Le calendrier liturgique de l’église du Japon mentionne la fête sous le nom de Saint Thomas Nishi et ses 15 compagnons. Cette fête est célébrée le 28 septembre. J’ai pensé présenter brièvement les seize Dominicains, tout au cours des pages qui suivent. Le peu que nous savons d’eux nous donne le goût de savoir ce qu’ils nous ont laissé : les méandres d’une expérience spirituelle.

Le premier nom en liste est celui de Thomas Hyoji Nishi. II fut une aide précieuse d’encouragements pour le petit groupe des fidèles de son temps. Thomas est né en 1590 dans l’île Hirado, au nord de la préfecture de Nagasaki. Le curé du temps, voulant récupérer pour sa paroisse le zèle du Jeune Thomas, le nomma maître sacristain de la petite église. De tempérament affable et dévoué, Thomas fut envoyé aux Philippines pour des études en théologie.

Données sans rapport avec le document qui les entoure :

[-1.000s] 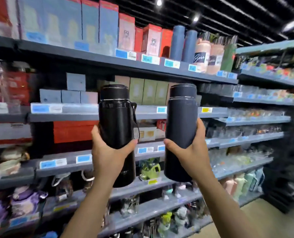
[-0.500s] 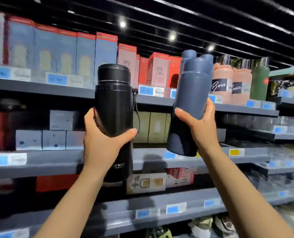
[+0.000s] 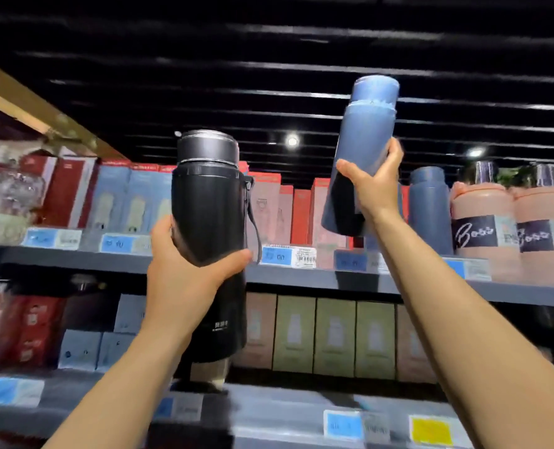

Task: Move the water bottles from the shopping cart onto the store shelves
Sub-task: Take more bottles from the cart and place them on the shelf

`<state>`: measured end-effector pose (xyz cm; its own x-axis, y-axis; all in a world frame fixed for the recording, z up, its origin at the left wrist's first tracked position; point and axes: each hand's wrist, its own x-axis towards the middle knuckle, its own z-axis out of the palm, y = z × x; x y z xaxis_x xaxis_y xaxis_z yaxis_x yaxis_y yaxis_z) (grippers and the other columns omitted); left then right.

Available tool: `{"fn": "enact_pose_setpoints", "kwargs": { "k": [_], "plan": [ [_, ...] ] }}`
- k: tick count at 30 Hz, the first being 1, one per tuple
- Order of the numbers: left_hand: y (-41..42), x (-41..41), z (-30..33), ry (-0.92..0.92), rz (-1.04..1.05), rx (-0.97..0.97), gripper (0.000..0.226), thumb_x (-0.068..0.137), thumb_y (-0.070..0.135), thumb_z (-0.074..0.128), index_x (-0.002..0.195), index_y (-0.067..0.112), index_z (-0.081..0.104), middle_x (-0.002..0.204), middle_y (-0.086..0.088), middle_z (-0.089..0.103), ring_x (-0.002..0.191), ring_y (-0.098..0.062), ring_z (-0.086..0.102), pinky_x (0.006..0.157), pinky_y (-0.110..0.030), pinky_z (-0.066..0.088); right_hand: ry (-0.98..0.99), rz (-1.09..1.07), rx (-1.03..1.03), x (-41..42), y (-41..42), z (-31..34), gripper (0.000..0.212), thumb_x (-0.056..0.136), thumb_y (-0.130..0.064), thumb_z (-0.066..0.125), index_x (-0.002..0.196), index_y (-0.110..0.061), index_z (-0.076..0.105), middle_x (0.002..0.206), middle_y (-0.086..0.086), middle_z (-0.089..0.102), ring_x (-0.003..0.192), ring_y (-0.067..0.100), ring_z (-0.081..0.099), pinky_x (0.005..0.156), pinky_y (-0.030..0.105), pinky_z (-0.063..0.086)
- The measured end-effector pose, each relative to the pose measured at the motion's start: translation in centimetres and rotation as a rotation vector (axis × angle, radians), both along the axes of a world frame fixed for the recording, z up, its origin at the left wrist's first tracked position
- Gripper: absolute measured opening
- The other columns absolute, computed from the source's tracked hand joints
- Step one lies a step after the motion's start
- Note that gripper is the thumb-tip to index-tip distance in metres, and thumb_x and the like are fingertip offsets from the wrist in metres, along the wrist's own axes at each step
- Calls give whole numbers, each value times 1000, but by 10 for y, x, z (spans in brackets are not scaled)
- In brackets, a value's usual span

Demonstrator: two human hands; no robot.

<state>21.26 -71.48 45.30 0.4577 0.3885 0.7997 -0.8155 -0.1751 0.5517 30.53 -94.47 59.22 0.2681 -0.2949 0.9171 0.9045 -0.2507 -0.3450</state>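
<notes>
Water bottles fill both my hands: my left hand [image 3: 188, 283] wraps its fingers and thumb round the middle of a tall matte-black steel flask [image 3: 209, 228] with a wide screw cap and a dark carry strap, held upright at about nine o'clock from the frame's centre. My right hand [image 3: 374, 186] grips the lower half of a slim matte navy-blue cylindrical bottle [image 3: 363, 144], raised high at about one o'clock and tilted, its base nearest the grey top shelf [image 3: 301, 277].

Neither bottle is on a shelf yet. I judge the navy one is headed for the gap beside a matching navy bottle [image 3: 429, 212] standing at three o'clock from my right hand. The risk I see: coming in tilted, its base could catch the shelf lip or knock that neighbour and the red cartons [image 3: 301, 215] behind. With both hands full, I could not catch a toppled bottle.

Readable writing is scarce. The peach-pink jugs [image 3: 483, 228] at far three o'clock carry a dark band with white script that looks like "Boss". The black flask bears small pale print low on its body, too blurred to read. Blue price tags [image 3: 277, 256] line the shelf edge, illegible.
</notes>
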Motion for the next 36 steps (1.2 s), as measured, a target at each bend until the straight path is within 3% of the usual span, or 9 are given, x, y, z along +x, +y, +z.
{"fn": "enact_pose_setpoints", "kwargs": {
  "k": [1, 3, 8, 11, 16, 20, 25, 31, 36],
  "plan": [
    [-8, 1, 4, -12, 11, 3, 81, 58, 23, 88, 126, 27, 44, 110, 17, 58, 99, -3, 58, 74, -20, 44, -4, 1, -6, 10, -1, 5, 94, 74, -25, 78, 147, -14, 20, 136, -3, 39, 120, 11, 45, 91, 9, 40],
    [-21, 3, 10, -15, 36, 8, 75, 58, 24, 88, 118, 31, 43, 105, 20, 56, 96, 1, 57, 72, -19, 43, -4, -44, -30, 26, -4, 6, 102, 71, -29, 81, 149, -15, 16, 145, 2, 38, 128, 17, 43, 106, 29, 40],
    [-45, 8, 8, -9, 79, 35, 79, 58, 26, 88, 123, 30, 43, 106, 19, 55, 95, 0, 57, 74, -23, 46, 79, -168, -140, 55, -14, -8, 105, 66, -36, 84, 147, -20, 18, 144, 4, 40, 125, 21, 46, 104, 43, 42],
    [-56, 10, 4, 22, 72, 44, 83, 60, 26, 87, 128, 33, 39, 105, 24, 53, 93, 4, 56, 70, -18, 44, 221, -217, -220, 67, -22, -18, 99, 69, -39, 83, 144, -20, 20, 141, 6, 41, 123, 27, 46, 100, 42, 43],
    [-62, 19, 2, 59, 58, 51, 79, 61, 22, 87, 122, 35, 38, 101, 25, 52, 89, 6, 55, 67, -16, 41, 445, -288, -318, 73, -30, -23, 92, 69, -45, 82, 138, -17, 28, 129, 6, 51, 110, 29, 55, 78, 35, 42],
    [-63, 28, 1, 69, 30, 33, 78, 60, 22, 88, 120, 36, 39, 103, 23, 55, 90, 5, 56, 71, -20, 43, 532, -388, -361, 71, -31, -19, 95, 71, -51, 78, 141, -13, 26, 128, 8, 54, 109, 31, 57, 77, 35, 43],
    [-62, 35, -2, 77, 4, 50, 82, 60, 23, 88, 126, 32, 40, 105, 21, 56, 90, 4, 57, 68, -16, 42, 521, -658, -397, 71, -28, -24, 95, 74, -61, 69, 141, -10, 25, 119, 9, 59, 107, 32, 59, 70, 35, 39],
    [-59, 43, -7, 76, -32, 54, 86, 60, 23, 88, 130, 33, 38, 105, 22, 55, 92, 3, 57, 69, -17, 42, 504, -775, -402, 69, -24, -29, 89, 77, -60, 68, 138, -8, 29, 113, 11, 61, 102, 34, 61, 66, 35, 40],
    [-52, 47, -8, 72, -48, 50, 88, 60, 23, 87, 132, 32, 37, 106, 21, 54, 93, 1, 56, 69, -17, 42, 491, -888, -402, 68, -23, -33, 96, 76, -67, 63, 141, -7, 27, 128, 14, 51, 110, 37, 57, 69, 37, 39]
  ]
}}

Il fut ordonné prêtre en 1620 dans le clergé diocésain, mais plus tard il demanda son entrée chez les Dominicains. À l’âge de 29 ans il décida de revenir dans son pays. Tout en exerçant son ministère sacerdotal, il prit grand soin du Père Jordano missionnaire malade: chose qui était tout à fait défendue à cette époque, depuis l’édit contre les Chrétiens.

Les soins apportés au malade obligeaient Thomas à de nombreux déplacements. On eut quelques soupçons à son sujet. Ses démarches furent espionnées, on le déclara à la police. Thomas fut aussitôt déporté à Mizu-no-Ura et incarcéré pendant un certain temps. On le conduisit à Nagasaki avec d’autres chrétiens. Là, la souffrance l’attendait. Sous un régime aussi cruel, Thomas ne demandait qu’à mourir. Cette grâce lui fut accordée le 17 novembre 1634. Son geôlier le conduisit sur la colline de Nishizaka. Il fut suspendu, la tête en bas, au-dessus d’une fausse de détritus. Une incision fut faite à l’arrière des oreilles afin que le sang continue à circuler et ainsi prolonger l’agonie. La couronne du martyre était à ce prix.

Son père, Gaspar Nishi ainsi que sa mère et les membres de sa famille, voyant le courage de leur fils Thomas, se déclarèrent chrétiens et furent à leur tour martyrisés. Leurs corps reposent à Hirado.